The answer is, yes. They may seem unappetizing to modern palates, but lampreys
were quite a delicacy in centuries past. In Europe, lampreys were drowned in
wine and then stewed. King Henry I was a lamprey connoisseur who is said to have
died from a "surfeit of lampreys." In ancient Rome, where cooks fattened up
lampreys in special ponds, a friend of Augustus Caesar believed lampreys that
fed on humans had a more delicate flavor. So he banished disobedient slaves into
his pond for lamprey food!

For many Native American tribes of the Pacific Northwest, lampreys were as
highly valued as salmon. Indians collected the lampreys at night with a dipnet,
or by picking them off the rocks with their hands wrapped inside wool socks.

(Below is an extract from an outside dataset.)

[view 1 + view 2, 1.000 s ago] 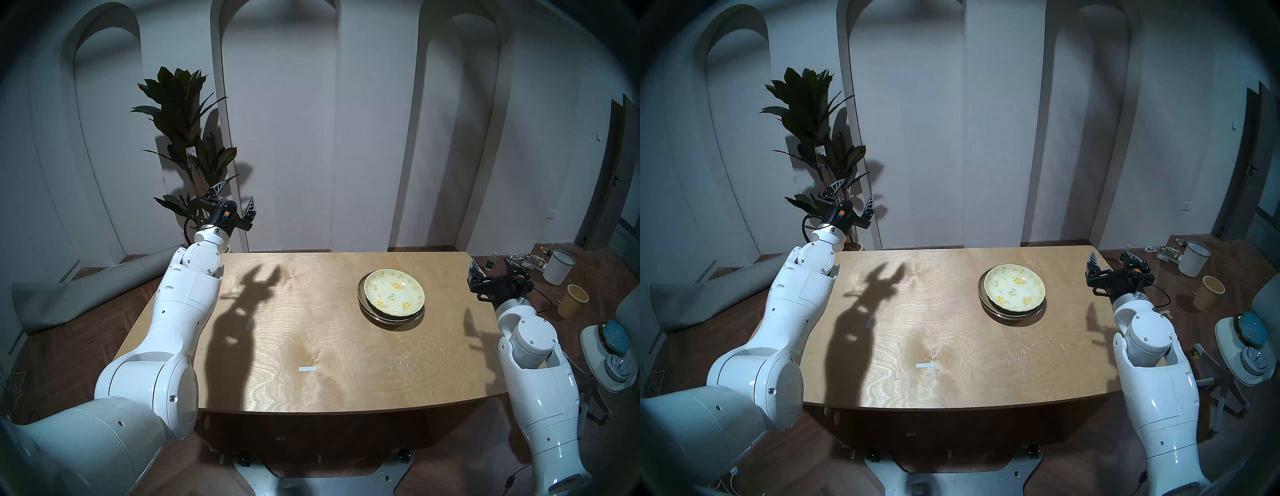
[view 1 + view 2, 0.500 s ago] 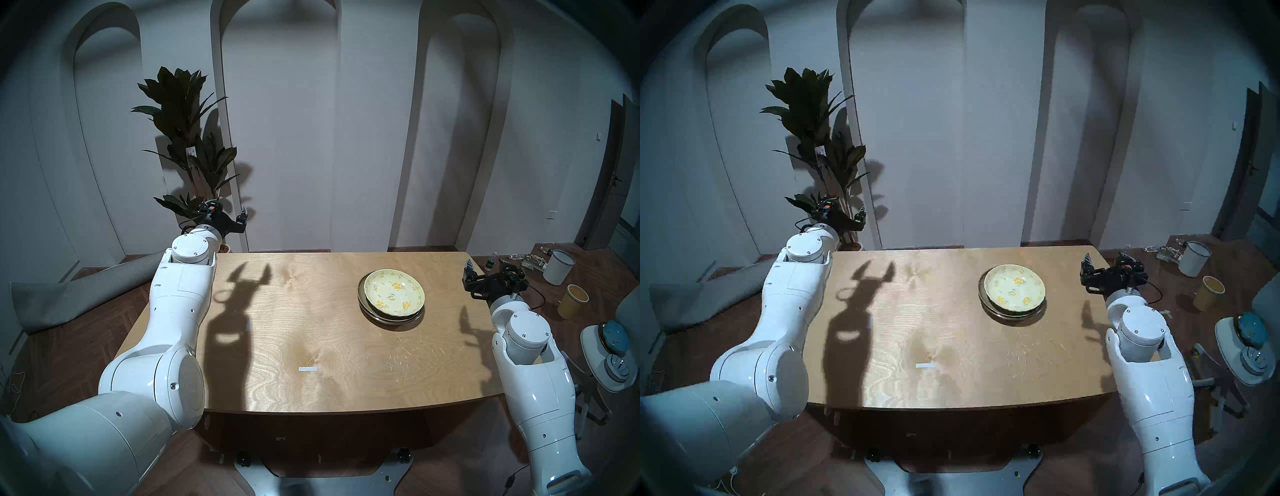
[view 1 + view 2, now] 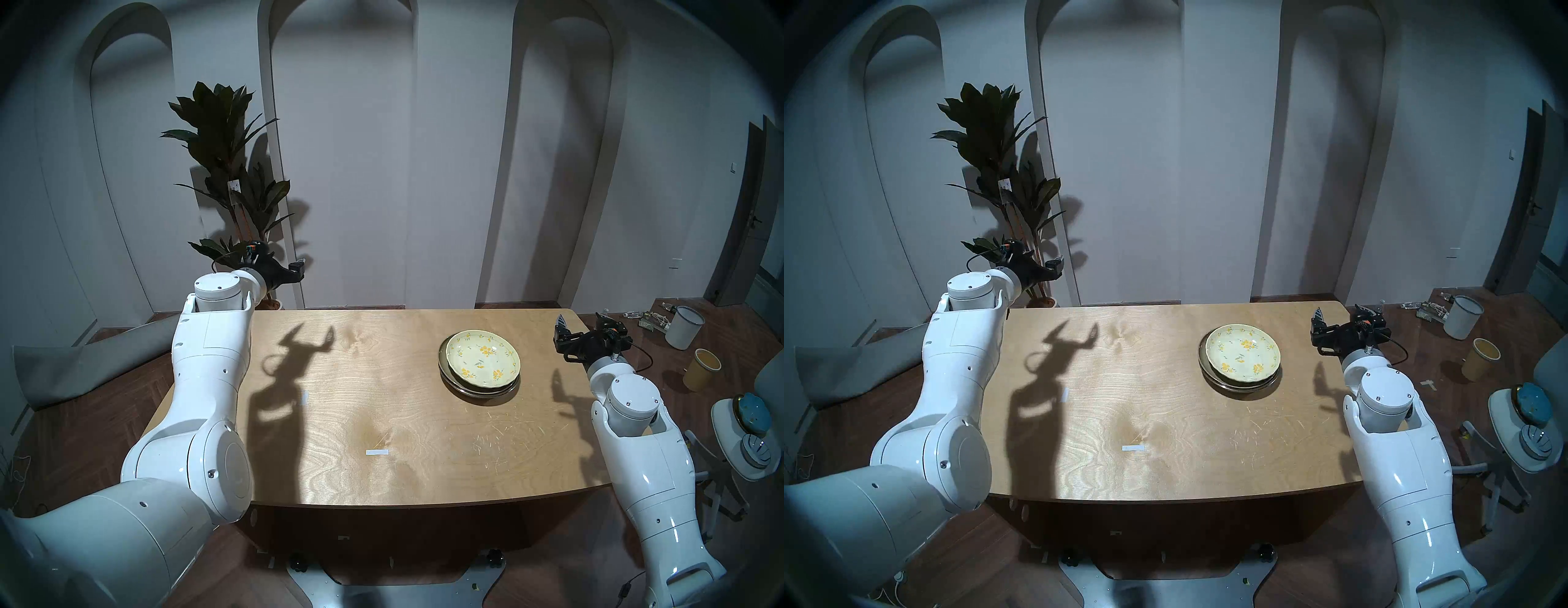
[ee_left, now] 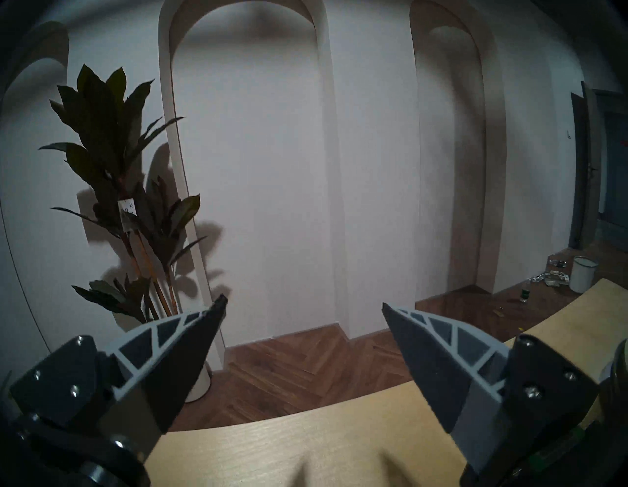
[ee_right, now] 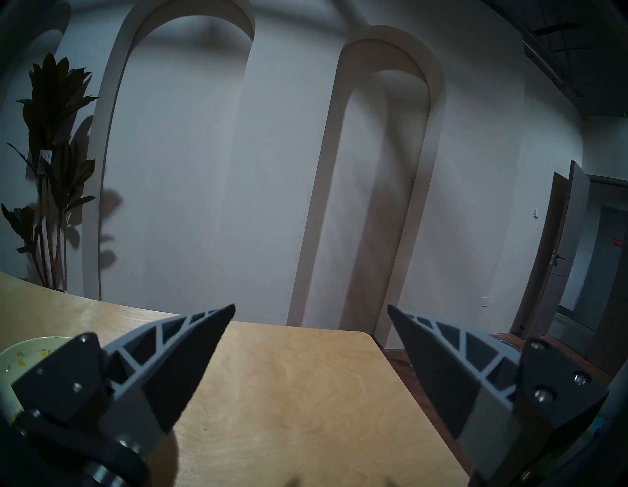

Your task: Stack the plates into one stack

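Observation:
The plates stand as one stack (image 3: 481, 366) (image 3: 1241, 357) on the right half of the wooden table (image 3: 382, 416). The pale yellow floral plate (image 3: 483, 358) lies uppermost. An olive-tan rim (image 3: 441, 354) peeks out at its left and a steel rim (image 3: 481, 393) below. My left gripper (image 3: 282, 265) (image 4: 303, 302) hovers open past the table's far left corner, facing the wall, nothing between its fingers. My right gripper (image 3: 581, 320) (image 5: 311, 307) is open and empty over the table's far right corner, right of the stack. The floral plate's edge (image 5: 20, 353) shows in the right wrist view.
A potted plant (image 3: 229, 170) stands behind the left gripper. A rolled grey mat (image 3: 85, 365) lies on the floor at left. On the floor at right are a white bucket (image 3: 684, 327), a yellow cup (image 3: 702, 369) and a stool with dishes (image 3: 740, 458). A white tape strip (image 3: 376, 452) marks the table.
The left wrist has swung down and turned, so its gripper now points level at the wall. The right arm has shifted left toward the table. The stack has not moved.

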Controlling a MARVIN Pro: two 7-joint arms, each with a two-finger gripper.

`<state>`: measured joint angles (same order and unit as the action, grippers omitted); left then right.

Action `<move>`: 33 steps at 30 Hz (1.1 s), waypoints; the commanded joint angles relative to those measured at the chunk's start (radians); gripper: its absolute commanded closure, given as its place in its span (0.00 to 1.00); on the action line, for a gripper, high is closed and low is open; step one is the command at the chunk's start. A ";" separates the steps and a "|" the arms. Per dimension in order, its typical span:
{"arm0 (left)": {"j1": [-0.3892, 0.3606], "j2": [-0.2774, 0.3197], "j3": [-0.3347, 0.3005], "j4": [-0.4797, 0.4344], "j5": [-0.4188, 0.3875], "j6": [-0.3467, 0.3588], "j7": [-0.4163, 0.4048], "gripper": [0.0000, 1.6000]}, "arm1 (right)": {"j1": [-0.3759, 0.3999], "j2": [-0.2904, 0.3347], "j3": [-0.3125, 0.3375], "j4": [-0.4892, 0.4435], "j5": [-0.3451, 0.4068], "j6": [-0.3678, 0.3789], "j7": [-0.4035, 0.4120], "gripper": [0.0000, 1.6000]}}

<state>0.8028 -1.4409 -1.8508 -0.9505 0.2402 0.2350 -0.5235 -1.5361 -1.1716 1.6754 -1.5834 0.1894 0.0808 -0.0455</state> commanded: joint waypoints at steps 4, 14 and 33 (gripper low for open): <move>0.053 -0.014 0.011 -0.163 0.017 0.110 -0.002 0.00 | 0.073 0.009 -0.004 0.014 0.002 -0.067 0.025 0.00; 0.158 -0.075 -0.022 -0.288 0.012 0.060 0.073 0.00 | 0.071 0.009 -0.017 -0.002 -0.023 -0.069 0.027 0.00; 0.170 -0.082 -0.018 -0.305 0.009 0.060 0.092 0.00 | 0.072 0.003 -0.013 -0.001 -0.032 -0.071 0.030 0.00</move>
<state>0.9914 -1.5266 -1.8741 -1.2282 0.2491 0.3039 -0.4291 -1.4806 -1.1660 1.6580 -1.5620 0.1518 0.0205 -0.0141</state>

Lampreys were boiled, grilled, smoked, or skewered on sticks and left to dry in
the sun. Fat dripping from lampreys cooking on the fire was used for lamp oil
and medicine.

Tribal oral histories abound with amusing anecodotes of lampreys wrapping around
arms and clinging to their human predators However, it seems no one left a
lamprey on long enough to see if it had a taste for human flesh!